Jetzt frage ich: Wo liegen Ihre Motive? – Sie stärken doch nicht etwa unabhängige Bewerberinnen und Bewerber. Nein, Sie eröffnen der Kungelei vor den Wahlgängen Tür und Tor.
Nach Ihrer Denkart müssen doch vor Ort verbindliche Absprachen getroffen werden, nach dem System: Ziehst du deinen Kandidaten zurück, dann kriegst du nach der möglicherweise erfolgreichen Wahl eine Beigeordnetenposition oder größeren politischen Einfluss. – Das ist keine Demokratie.
Das ist auch kein Zufall. Ich glaube, das ist gezielte Machttaktik von Schwarz-Gelb als Reaktion auf
die Ergebnisse der letzten Stichwahlen in Nordrhein-Westfalen. Schöne Grüße aus Gelsenkirchen, Mönchengladbach, Viersen und jetzt kürzlich Greven!
Den negativen Höhepunkt – ich gehe davon aus, dass wir in der zweiten Runde noch einmal darauf eingehen werden – bilden Ihre Versuche, die wirtschaftliche Betätigung der Gemeinden weiter einzuschränken. Sie ignorieren den Sachverstand aus den Reihen der kommunalen Spitzenverbände, unisono. Sie hören nicht auf Ihre kommunalpolitischen Vertreterinnen und Vertreter vor Ort. Das gilt insbesondere für die CDU. Sie distanzieren sich nicht hier im Haus von den Plänen, sondern machen es wie der verehrte Kollege Lux, der gestern in der „Neuen Westfälischen Zeitung“ zitiert wurde. Er räumt dann explizit ein, dass sich die Kommunaltöchter auf den Feldern der Daseinsvorsorge weiter entwickeln können müssen.

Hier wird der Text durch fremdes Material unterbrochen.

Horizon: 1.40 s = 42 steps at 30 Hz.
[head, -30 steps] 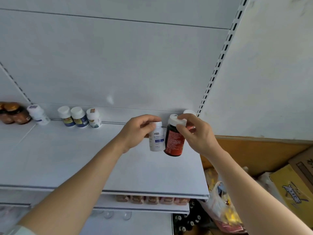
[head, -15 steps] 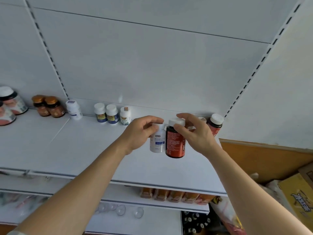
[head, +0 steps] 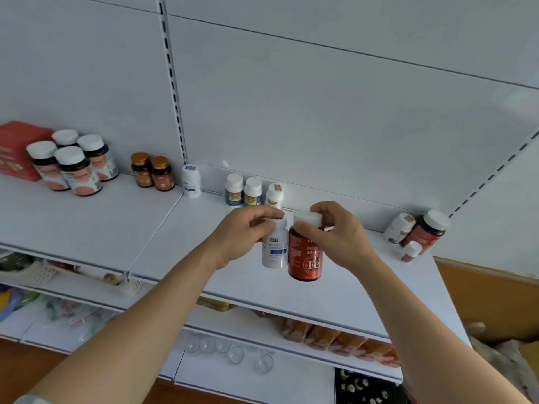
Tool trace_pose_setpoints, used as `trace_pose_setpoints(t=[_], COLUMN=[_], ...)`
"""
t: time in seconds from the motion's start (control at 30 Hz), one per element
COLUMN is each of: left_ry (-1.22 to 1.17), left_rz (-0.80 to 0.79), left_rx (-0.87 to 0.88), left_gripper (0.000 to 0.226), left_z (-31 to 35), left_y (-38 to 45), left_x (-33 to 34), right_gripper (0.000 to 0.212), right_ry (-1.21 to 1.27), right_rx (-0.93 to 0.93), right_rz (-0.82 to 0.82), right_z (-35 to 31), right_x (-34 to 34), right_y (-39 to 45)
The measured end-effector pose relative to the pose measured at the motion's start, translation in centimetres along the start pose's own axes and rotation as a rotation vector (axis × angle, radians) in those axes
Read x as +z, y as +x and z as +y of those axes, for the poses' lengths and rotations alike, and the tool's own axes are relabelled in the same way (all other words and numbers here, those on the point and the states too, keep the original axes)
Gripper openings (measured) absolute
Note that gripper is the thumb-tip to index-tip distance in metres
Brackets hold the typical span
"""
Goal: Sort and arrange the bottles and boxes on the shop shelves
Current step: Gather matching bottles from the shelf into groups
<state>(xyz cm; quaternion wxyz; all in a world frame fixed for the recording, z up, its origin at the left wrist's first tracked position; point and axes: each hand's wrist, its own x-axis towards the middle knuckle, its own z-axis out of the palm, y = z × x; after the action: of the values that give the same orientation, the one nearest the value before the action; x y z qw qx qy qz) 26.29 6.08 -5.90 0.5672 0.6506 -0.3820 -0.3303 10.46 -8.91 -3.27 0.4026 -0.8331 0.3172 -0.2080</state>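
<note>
Left hand (head: 243,234) grips white bottle (head: 274,249); right hand (head: 339,234) grips red bottle (head: 304,258); bottles touching.

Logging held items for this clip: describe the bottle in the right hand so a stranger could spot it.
Look above the middle of the white shelf. The right hand grips a red bottle by its white cap; unlike the slimmer white bottle beside it, it reads "Fe".

The white shelf (head: 87,225) carries 1 red box (head: 17,150) and several standing bottles (head: 77,173).
</note>
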Motion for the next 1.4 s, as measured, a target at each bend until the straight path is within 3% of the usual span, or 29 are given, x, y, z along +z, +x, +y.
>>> trace_pose_setpoints(t=[0.33, 0.67, 0.87, 1.17, 1.4], left_ry=[0.017, 0.102, 0.201, 0.481, 0.797], left_rz=[0.135, 0.226, 0.228, 0.126, -0.069], left_rx=[-0.063, -0.148, -0.098, 0.066, 0.253], left_gripper=[0.025, 0.023, 0.021, 0.018, 0.023], left_z=[-0.9, -2.6, -2.5, -5.7, -6.9], left_y=[0.1, -1.0, 0.5, 5.6, 7.6], left_x=[-4.1, -7.4, -12.6, -18.4, -20.2], right_gripper=[0.025, 0.033, 0.037, 0.042, 0.041], right_ry=[0.05, -0.006, -0.134, -0.353, -0.394], right_rx=[-0.127, -0.173, -0.224, -0.275, -0.219], right_rz=[-0.139, -0.215, -0.18, -0.075, 0.066], right_z=[-1.5, -3.2, -5.2, -7.7, -7.9], right_x=[3.8, 7.8, 10.5, 14.9, 15.7], right_y=[3.8, 5.7, 7.4, 8.5, 8.5])
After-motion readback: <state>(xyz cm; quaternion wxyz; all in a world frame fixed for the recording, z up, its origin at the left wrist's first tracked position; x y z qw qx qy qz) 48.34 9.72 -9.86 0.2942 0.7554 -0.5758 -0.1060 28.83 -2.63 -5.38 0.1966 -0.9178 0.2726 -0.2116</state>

Herr Lux betont, das sei Meinung der CDU. Dann frage ich mich allen Ernstes: Warum machen Sie den Unsinn dann hier mit?
Alle Beispiele – damit komme ich zunächst zum Ende meiner Ausführungen –, die von Ihnen und auch vom Herrn Innenminister gerade eben wieder angeführt wurden, sind gefakt. All die Dinge, die da zu Recht als Auswüchse kritisiert werden, wären mit dem geltenden Gemeindewirtschaftsrecht wirkungsvoll zu bekämpfen. Sie wollen den Wettbewerb zuungunsten unserer kommunalen Unternehmen einschränken. Das machen wir nicht mit.
Obwohl das auch viele Tausende von Bürgerinnen und Bürgern nicht mitmachen, nimmt sich Herr Papke die Freiheit und beschimpft 25.000 Menschen, die sich vor dem Landtag zum Protest zusammengefunden haben, indem er ihnen die Berechtigung zum Protest abspricht. Ich glaube, so geht man nicht mit berechtigter Kritik um.
Das ist dann, wie gesagt, Beratungsresistenz in höherer Form. Wir werden an diesem Punkt nicht von der Seite der kommunalen Verbände, der kommunalen Familie und der betroffenen Menschen weichen und weiter für den Erhalt der Kommunalwirtschaft in Nordrhein-Westfalen kämpfen. – Vielen Dank.
Vielen Dank, Herr Kollege Körfges. – Für die Fraktion Bündnis 90/Die Grünen erhält der Abgeordnete Becker das Wort.
Herr Präsident! Meine Damen und Herren! Ich muss dem Kollegen Körfges völlig Recht geben: Der Einstieg der beiden Redner – sowohl von Innenminister Wolf als auch vom kommunalpolitischen Sprecher der CDU, Herrn Lux – war ungewöhnlich. Denn nach meiner Wahrnehmung war er von einer hohen Realitätsverdrängung geprägt. Es wurde von Einigkeit gesprochen, die man in der kommunalpolitischen Landschaft allerhöchstens dergestalt sehen kann, dass es über die Parteigrenzen hinweg eine große Einigkeit darüber gibt, sich gegen Ihre Pläne zu wehren. Es herrscht aber keineswegs Einigkeit in Ihrer Partei hinsichtlich dieser Pläne.